> [Exercise objective] The lines from the start of the data up to and including the one with "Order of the" should be returned exactly, and nothing else.

%%

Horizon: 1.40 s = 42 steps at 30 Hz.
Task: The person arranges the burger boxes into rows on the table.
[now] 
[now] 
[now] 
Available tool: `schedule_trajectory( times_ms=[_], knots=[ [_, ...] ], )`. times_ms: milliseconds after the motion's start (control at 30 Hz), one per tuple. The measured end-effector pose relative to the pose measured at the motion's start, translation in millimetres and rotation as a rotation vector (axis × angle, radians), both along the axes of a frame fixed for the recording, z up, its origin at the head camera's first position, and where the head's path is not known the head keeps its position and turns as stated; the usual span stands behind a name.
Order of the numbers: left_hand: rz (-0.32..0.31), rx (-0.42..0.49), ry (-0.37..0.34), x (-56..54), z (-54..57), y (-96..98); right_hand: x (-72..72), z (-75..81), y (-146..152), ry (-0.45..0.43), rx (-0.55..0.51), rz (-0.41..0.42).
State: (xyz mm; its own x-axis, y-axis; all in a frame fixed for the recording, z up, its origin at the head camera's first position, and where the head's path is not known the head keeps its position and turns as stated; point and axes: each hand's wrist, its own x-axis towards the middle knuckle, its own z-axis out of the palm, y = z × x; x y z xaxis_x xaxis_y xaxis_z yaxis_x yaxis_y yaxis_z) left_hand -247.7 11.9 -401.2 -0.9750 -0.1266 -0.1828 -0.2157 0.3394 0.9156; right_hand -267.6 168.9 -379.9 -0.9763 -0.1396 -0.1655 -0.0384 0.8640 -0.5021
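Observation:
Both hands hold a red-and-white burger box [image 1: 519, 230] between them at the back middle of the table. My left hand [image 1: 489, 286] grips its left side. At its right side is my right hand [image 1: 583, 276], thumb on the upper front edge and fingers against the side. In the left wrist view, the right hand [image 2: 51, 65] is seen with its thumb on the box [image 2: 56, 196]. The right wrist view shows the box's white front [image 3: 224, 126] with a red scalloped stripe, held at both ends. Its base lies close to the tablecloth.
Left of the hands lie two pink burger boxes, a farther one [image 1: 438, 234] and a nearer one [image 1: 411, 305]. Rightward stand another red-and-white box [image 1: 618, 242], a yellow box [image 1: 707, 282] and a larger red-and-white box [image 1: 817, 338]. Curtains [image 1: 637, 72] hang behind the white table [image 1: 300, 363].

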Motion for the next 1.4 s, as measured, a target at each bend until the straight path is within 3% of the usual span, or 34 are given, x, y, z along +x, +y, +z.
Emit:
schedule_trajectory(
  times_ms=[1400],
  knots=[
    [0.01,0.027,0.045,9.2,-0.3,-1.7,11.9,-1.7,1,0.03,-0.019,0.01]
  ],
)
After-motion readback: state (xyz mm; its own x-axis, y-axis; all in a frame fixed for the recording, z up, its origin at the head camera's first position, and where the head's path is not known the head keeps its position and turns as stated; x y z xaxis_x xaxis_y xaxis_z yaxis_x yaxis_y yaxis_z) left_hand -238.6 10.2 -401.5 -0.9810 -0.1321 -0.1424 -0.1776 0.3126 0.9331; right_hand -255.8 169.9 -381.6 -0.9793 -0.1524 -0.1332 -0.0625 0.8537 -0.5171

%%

> [Solution for this task]
Horizon: 1.40 s = 42 steps at 30 Hz.
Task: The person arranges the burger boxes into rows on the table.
[now] 
[now] 
[now] 
Available tool: `schedule_trajectory( times_ms=[_], knots=[ [_, ...] ], )`. times_ms: milliseconds after the motion's start (control at 30 Hz), one per tuple. The measured end-effector pose relative to the pose measured at the motion's start, translation in millimetres and rotation as a rotation vector (axis × angle, radians), both along the axes of a frame fixed for the recording, z up, its origin at the head camera's first position, and where the head's path is not known the head keeps its position and turns as stated; the usual span stands behind a name.
Order of the numbers: left_hand: rz (-0.32..0.31), rx (-0.42..0.49), ry (-0.37..0.34), x (-56..54), z (-54..57), y (-96..98); right_hand: x (-72..72), z (-75..81), y (-146..152), ry (-0.45..0.43), rx (-0.55..0.51), rz (-0.41..0.42).

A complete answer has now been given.